The splunky way would be to loadbalance to a cluster that then replicates the data amongst itself rather than cloning at the source.

jeromep83
Engager

Thanks for this nice answer.

Am I the only one to think it's a design mistake of splunk's developper ?

I could expect more from the leader in gartner magic quadrant...

0 Karma

acharlieh
Influencer

Now I don't work for Splunk, but from what I've heard the design rose from balancing having as much modularity and parallelism as possible (no knowledge of prior steps other than the transformations of data along the way), but still enabling people with basic hardware to still have OK performance (minimizing duplication) at small scales out of the box.
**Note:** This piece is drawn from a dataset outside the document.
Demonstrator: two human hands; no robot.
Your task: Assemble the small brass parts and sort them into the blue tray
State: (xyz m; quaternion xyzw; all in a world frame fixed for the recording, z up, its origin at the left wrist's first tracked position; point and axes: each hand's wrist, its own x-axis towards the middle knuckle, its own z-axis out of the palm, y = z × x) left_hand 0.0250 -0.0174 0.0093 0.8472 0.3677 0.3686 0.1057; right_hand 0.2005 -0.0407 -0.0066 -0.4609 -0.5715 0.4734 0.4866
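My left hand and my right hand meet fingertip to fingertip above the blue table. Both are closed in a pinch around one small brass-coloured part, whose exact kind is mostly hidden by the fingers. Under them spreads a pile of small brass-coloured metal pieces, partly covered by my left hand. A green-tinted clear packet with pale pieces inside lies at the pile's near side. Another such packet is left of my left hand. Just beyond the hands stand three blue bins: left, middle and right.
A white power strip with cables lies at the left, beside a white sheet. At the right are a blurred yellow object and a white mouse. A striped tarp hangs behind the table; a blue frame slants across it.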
If you haven't exhausted your CPU cores and memory, you could always install multiple copies of Splunk on the same box, have them work in parallel on different data and different ports, and you could solve the problem that way. In this manner, you have two completely separate pipelines, and the one with the blocked network port would stop working as described above, and the one with the clear network would continue to flow.

But I don't know about Pipeline Sets, and the possibility of more fully using my available CPU cores with only needing to maintain a single instance of Splunkd is rather exciting, so I'm looking forward to hearing @Jag talk on it at .conf 2015. From the description of the talk it sound like it might apply to this situation as well.